Хочешь встретить Музу – войди туда, где времени нет. Но не забудь, что тебя там нет тоже. Потому что твоя основная жизнь расположена во времени. А там есть то, что от тебя осталось, если вынуть из тебя все, что горит в чистилище – ты истинный. «Святые состоят из нашей смерти».

Муза знает, с чем она имеет дело в человеке – с луной (ритм дыхания), солнцем (ритм сердца), а также парами – рук, ног, глаз. Первое – основные ритмы пишущего (75 и приблизительно 24). Второе – рифма человеческого тела. Стихотворение сходит с человека как двойник, но в отличие от современного человека, оно начинается не со слов, а с дыхания Музы.
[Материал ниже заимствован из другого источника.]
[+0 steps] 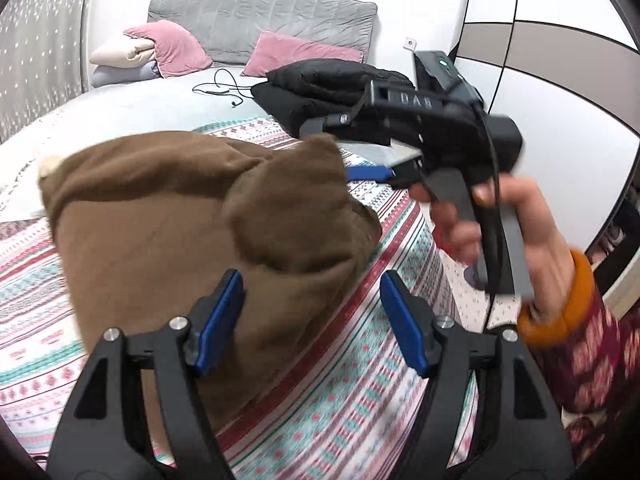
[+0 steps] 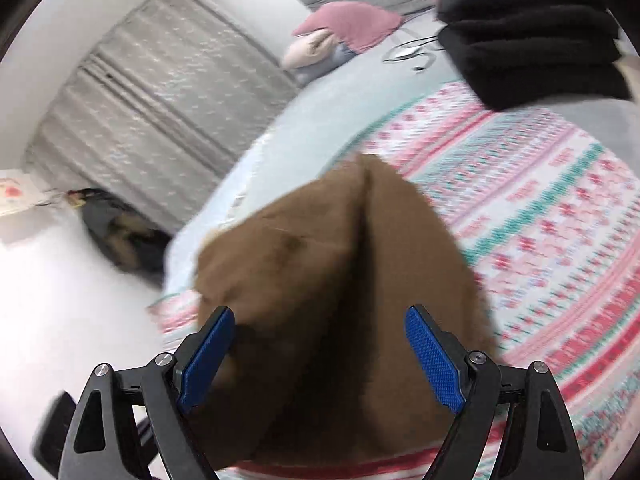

Последний секрет. Каждый из нас творит Бога или его отсутствие. Каждый из нас творит музу или ее отсутствие. Каждый из нас творит стихотворение или его отсутствие. Потому что мы вошли в мир творчества, а не объектов. Отношений, процессов. Объекты рухнули. Мир, действительно, – иллюзия или текст. Муза возвращает ему реальность. Для нашего искаженного зрения она вполне может быть явлена как свирепая старуха, забрызганная кровью. Но иногда она оказывается чарующей «резвушкой» или «смуглянкой». Аленький цветочек наоборот – здесь в красавицу превращается чудовище женского пола.

Муза – всегда древняя. Выражение молодой поэт – постыдно. Это как недопеченный пирог. Поэту всегда лет больше, чем Земле. «Прежде чем был Авраам, я есмь». Поэтому он понимает речь цветка. Потому что сам его когда-то создавал.

Самые невероятные стихи – это когда муза уходит.

Ну, и так далее…

История о мартовском зайце – памяти Беллы Ахмадулиной

Смерть каждого человека умаляет и меня, говорит Донн, но это только половина правды. Смерть каждого человека и расширяет меня. Она расширяет меня на то новое измерение, которое осваивает душа, соприкоснувшись с послетелесным опытом бесконечного Бытия. И если душа эта, и по Донну, и на самом деле – родственная, непрерывная с твоей, то и твоя душа становится больше. Особенно, если в то, новое измерение уходит душа поэта.

В тот вечер я пришел в дом расположенный недалеко от метро «Аэропорт», и, когда вошел в комнату, где царил золотой полумрак от горящей в углу лампы, то прежде всего разглядел хозяйку, которую до этого видел только на сцене и на киноэкране. Ее голос впервые поразил меня, когда 17-летним юношей я попал в кинотеатр на Беговой, не помню, как он назывался, кажется, «Темп», и там во время фильма, снятого по сценарию Ю. Нагибина, на фоне военного эпизода, чуть ли не документального, услышал чтение стихов под музыку. И чтение это заворожило меня тогда раз и навсегда, оказавшись совершенно уместным и без зазора совпавшим со взрывами на экране, с шинелями, с падающими со ската оврага убитыми русскими солдатами. В голосе билась неразрешаемая трагедия, которая грозила так бы и остаться неразрешенной на все оставшиеся века, если бы не возможность выходить в гармонию строф – тягучих, витеватых, неуклюже грациозных – и от строфы к строфе трагедия снималась, чтобы снова возникнуть и снова стать завершенной строфой, преодолевающей за счет гармонии безысходность, как это делает на свой лад Библия или текст «Онегина».

Сейчас хозяйка этого небывалого голоса вела меня из прихожей в комнату, где рядом с зажженной лампой можно было разглядеть невероятно морщинистого человечка, сидящего на диване, утопая в нем по плечи, в свитере, от которого, казалось, во все стороны расходились короткие молнии энергии, как это потом стало на экране в кинофильме «Горец». Был еще кто-то третий, кого я не запомнил – запомнил лишь то, что он протянул мне полный красной жидкости фужер, а человечек в молниях, как в репьях, скомандовал – Пейте! И я выпил. Потом мы выпили еще раз все вместе, и человечек в репьях-молниях, в котором я постепенно узнавал воспетого Цветаевой Павлика, Павла Антокольского, сказал: читайте. И я, надо сказать, со смешанным чувством победителя (ведь юность – всегда победа) и новичка стал читать свои стихи. Хозяйка слушала внимательно, и я лишний раз мог оценить ее поразительную, нерусскую красоту. На строке «А медный лоб над Петроградом…» Антокольский меня прервал и задиристо спросил, почему это я пишу про Петроград, а не про современность. Я сказал, что в связи с Пушкиным. – Но при Пушкине был Петербург, – возразил Антокольский и репьи засветились и застреляли синим огнем. – Извините, – сказал я, – а вы не могли бы мне напомнить, с чего начинается первая глава «Медного Всадника»?